» What you need to do
Pictures aside, return every line below exactly as written.

*** Block opens ***

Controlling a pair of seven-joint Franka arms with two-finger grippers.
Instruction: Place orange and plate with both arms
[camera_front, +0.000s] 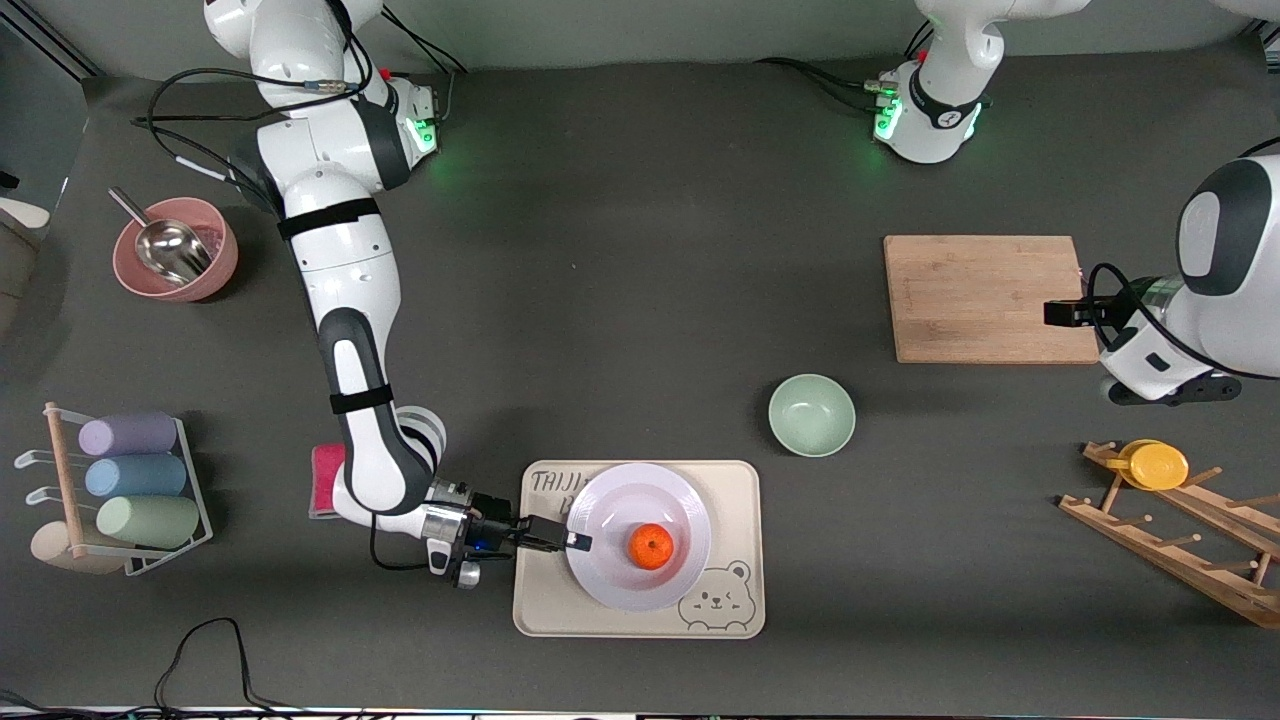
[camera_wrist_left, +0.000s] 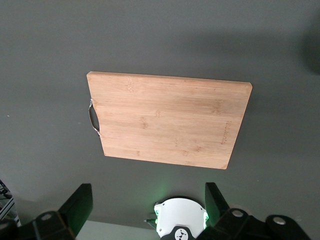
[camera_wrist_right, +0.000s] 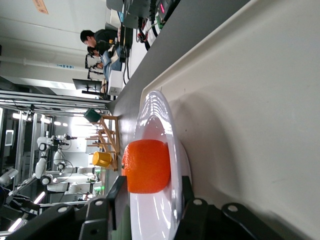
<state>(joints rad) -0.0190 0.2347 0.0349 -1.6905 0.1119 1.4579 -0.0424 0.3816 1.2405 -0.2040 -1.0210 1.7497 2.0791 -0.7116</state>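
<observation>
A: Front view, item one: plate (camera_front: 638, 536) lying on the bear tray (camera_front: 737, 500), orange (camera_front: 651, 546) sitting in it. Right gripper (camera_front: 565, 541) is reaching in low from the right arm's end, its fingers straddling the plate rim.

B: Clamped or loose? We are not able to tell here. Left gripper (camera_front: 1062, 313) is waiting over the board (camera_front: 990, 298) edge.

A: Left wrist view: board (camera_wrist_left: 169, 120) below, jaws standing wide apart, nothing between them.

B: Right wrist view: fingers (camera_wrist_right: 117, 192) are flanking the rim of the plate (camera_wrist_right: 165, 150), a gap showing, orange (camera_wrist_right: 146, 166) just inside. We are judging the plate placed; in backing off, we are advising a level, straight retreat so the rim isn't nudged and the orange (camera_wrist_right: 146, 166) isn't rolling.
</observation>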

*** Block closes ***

» Solved problem
Controlling a pair of seven-joint Franka arms with two-finger grippers.
Instruction: Place orange and plate with both arms
[camera_front, +0.000s] 
[camera_wrist_left, +0.000s] 
[camera_wrist_right, +0.000s] 
<state>(joints rad) -0.0190 0.2347 0.0349 -1.6905 0.1119 1.4579 -0.0424 0.3816 1.2405 -0.2040 -1.0210 1.7497 2.0791 -0.7116</state>
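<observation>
A: Front view, item one: plate (camera_front: 638, 536) lying on the bear tray (camera_front: 737, 500), orange (camera_front: 651, 546) sitting in it. Right gripper (camera_front: 565, 541) is reaching in low from the right arm's end, its fingers straddling the plate rim.

B: Clamped or loose? We are not able to tell here. Left gripper (camera_front: 1062, 313) is waiting over the board (camera_front: 990, 298) edge.

A: Left wrist view: board (camera_wrist_left: 169, 120) below, jaws standing wide apart, nothing between them.

B: Right wrist view: fingers (camera_wrist_right: 117, 192) are flanking the rim of the plate (camera_wrist_right: 165, 150), a gap showing, orange (camera_wrist_right: 146, 166) just inside. We are judging the plate placed; in backing off, we are advising a level, straight retreat so the rim isn't nudged and the orange (camera_wrist_right: 146, 166) isn't rolling.
</observation>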

With the output given, the exercise is complete.